- **WHAT YOU HAVE TO DO**
Give the records again word for word. Leave every picture out.

+++++

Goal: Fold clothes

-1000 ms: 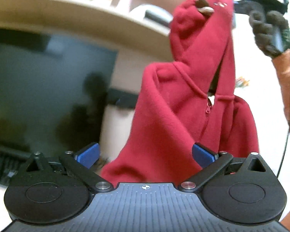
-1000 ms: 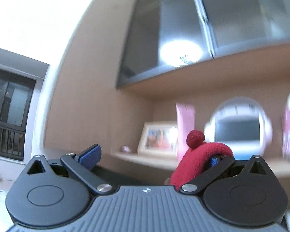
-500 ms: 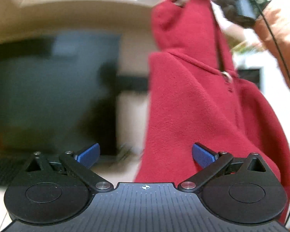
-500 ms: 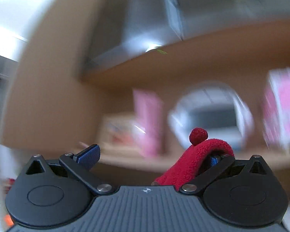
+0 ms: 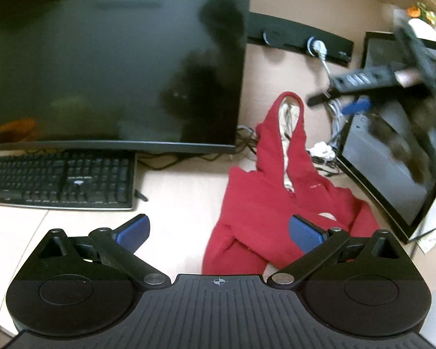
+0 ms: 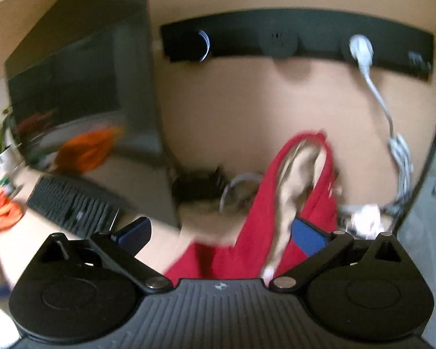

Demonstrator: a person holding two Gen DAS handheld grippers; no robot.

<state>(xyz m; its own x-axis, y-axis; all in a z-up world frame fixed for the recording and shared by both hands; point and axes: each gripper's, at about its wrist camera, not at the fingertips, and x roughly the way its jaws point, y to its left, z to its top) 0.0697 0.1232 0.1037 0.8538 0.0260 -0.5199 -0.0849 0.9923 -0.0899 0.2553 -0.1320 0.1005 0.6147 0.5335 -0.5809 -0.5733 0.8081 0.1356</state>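
Observation:
A red fleece hoodie (image 5: 276, 203) lies crumpled on the light wooden desk (image 5: 174, 197), its hood propped up against the back wall with the cream lining showing. My left gripper (image 5: 218, 229) is open and empty just above its near edge. My right gripper (image 6: 221, 232) is open, and the hoodie (image 6: 255, 226) hangs loose in front of it, blurred. In the left wrist view the right gripper (image 5: 357, 93) hovers blurred above and right of the hood.
A large dark monitor (image 5: 116, 58) and a black keyboard (image 5: 61, 180) stand at left. A second dark screen (image 5: 392, 168) leans at right. Cables (image 5: 325, 151) and a black wall socket strip (image 5: 299, 35) are behind the hoodie. Orange cloth (image 6: 0, 212) lies far left.
The right gripper let go of the hood it held up high; the hoodie dropped onto the desk. Both grippers came down to look at the desk.

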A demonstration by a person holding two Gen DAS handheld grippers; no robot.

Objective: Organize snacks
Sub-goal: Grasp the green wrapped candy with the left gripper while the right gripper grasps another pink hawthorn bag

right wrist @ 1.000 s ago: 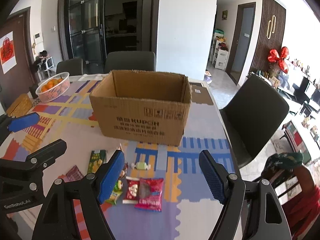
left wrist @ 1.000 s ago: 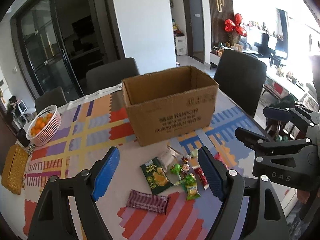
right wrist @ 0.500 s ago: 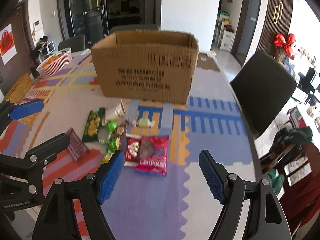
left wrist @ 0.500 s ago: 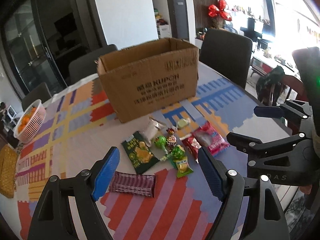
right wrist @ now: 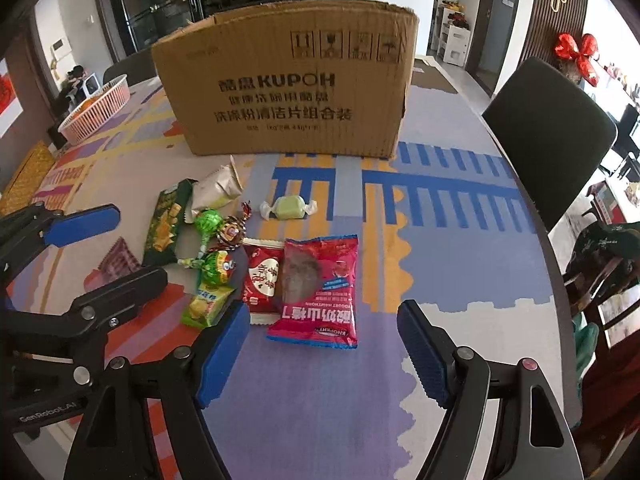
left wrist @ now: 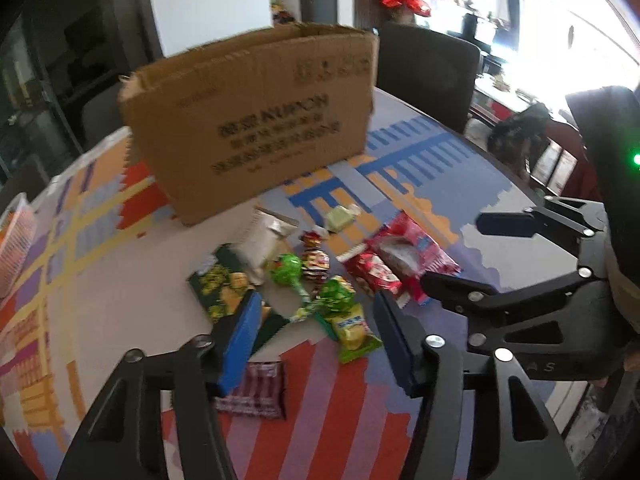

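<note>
An open cardboard box stands on the patterned table; it also shows in the left wrist view. Several snacks lie in front of it: a big pink packet, a red packet, a green chips bag, a white pouch, a pale green candy, lollipops and a purple wafer bar. My left gripper is open, low over the green-yellow candy. My right gripper is open just in front of the pink packet.
A pink basket of oranges sits at the far left of the table. Dark chairs stand around the table. The table edge curves along the right. Each gripper shows in the other's view.
Both grippers have come forward and down toward the snack pile, still open. The box and snacks now look larger and nearer. Nothing on the table has moved.
</note>
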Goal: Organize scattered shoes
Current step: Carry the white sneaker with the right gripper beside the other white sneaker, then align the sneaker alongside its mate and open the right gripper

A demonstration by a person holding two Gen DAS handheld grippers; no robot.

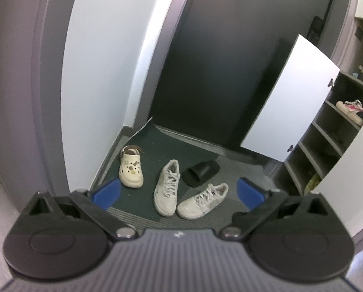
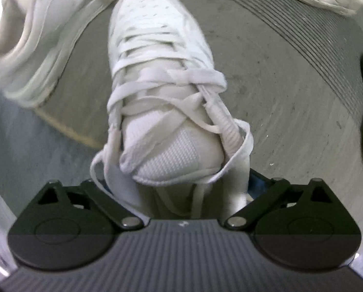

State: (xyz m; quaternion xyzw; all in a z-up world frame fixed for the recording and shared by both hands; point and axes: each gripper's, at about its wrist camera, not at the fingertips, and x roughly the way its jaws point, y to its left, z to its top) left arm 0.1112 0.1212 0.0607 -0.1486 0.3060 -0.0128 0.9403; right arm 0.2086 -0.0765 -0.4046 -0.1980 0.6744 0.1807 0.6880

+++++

- **EXPECTED ANSWER**
Goal: Fold clothes

-1000 ms: 
-1000 ms: 
-500 ms: 
-500 ms: 
+0 ms: 
+0 ms: 

Demonstrator: a person holding two Gen DAS handheld grippers; no robot.

<state>(xyz m; its own x-axis, y-axis; all in a z-up world frame fixed for the recording and shared by both hands; point and axes: each gripper's, at about its wrist camera, not at the fingertips, and x roughly the way its jaws point, y to its left, z to its top) 0.0697 0.1232 0.1037 0.8538 0.0260 -0.5199 -0.0849 0.9923 -0.0899 0.2553 -0.1320 0.1005 0.6147 0.5335 -0.5809 -0.5733 0.8081 0.1356</state>
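Observation:
A red fleece hoodie (image 5: 276, 203) lies crumpled on the light wooden desk (image 5: 174, 197), its hood propped up against the back wall with the cream lining showing. My left gripper (image 5: 218, 229) is open and empty just above its near edge. My right gripper (image 6: 221, 232) is open, and the hoodie (image 6: 255, 226) hangs loose in front of it, blurred. In the left wrist view the right gripper (image 5: 357, 93) hovers blurred above and right of the hood.
A large dark monitor (image 5: 116, 58) and a black keyboard (image 5: 61, 180) stand at left. A second dark screen (image 5: 392, 168) leans at right. Cables (image 5: 325, 151) and a black wall socket strip (image 5: 299, 35) are behind the hoodie. Orange cloth (image 6: 0, 212) lies far left.
The right gripper let go of the hood it held up high; the hoodie dropped onto the desk. Both grippers came down to look at the desk.
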
A demonstration by a person holding two Gen DAS handheld grippers; no robot.

Objective: Organize snacks
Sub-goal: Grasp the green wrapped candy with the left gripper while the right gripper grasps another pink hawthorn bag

right wrist @ 1.000 s ago: 
left wrist @ 1.000 s ago: 
right wrist @ 0.500 s ago: 
left wrist @ 0.500 s ago: 
right wrist @ now: 
left wrist @ now: 

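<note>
An open cardboard box stands on the patterned table; it also shows in the left wrist view. Several snacks lie in front of it: a big pink packet, a red packet, a green chips bag, a white pouch, a pale green candy, lollipops and a purple wafer bar. My left gripper is open, low over the green-yellow candy. My right gripper is open just in front of the pink packet.
A pink basket of oranges sits at the far left of the table. Dark chairs stand around the table. The table edge curves along the right. Each gripper shows in the other's view.
Both grippers have come forward and down toward the snack pile, still open. The box and snacks now look larger and nearer. Nothing on the table has moved.
</note>
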Goal: Organize scattered shoes
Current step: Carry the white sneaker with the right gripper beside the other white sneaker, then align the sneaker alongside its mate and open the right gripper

A demonstration by a person holding two Gen DAS handheld grippers; no robot.


State: (xyz m; quaternion xyzw; all in a z-up world frame fixed for the recording and shared by both hands; point and axes: each gripper's, at about its wrist camera, not at the fingertips, and x roughly the way its jaws point, y to its left, z to its top) left arm 0.1112 0.1212 0.0607 -0.1486 0.3060 -0.0128 0.9403; right arm 0.2086 -0.0765 -0.4046 -0.1980 0.6744 0.1807 0.6880

That finishes the exercise, with nothing more to add.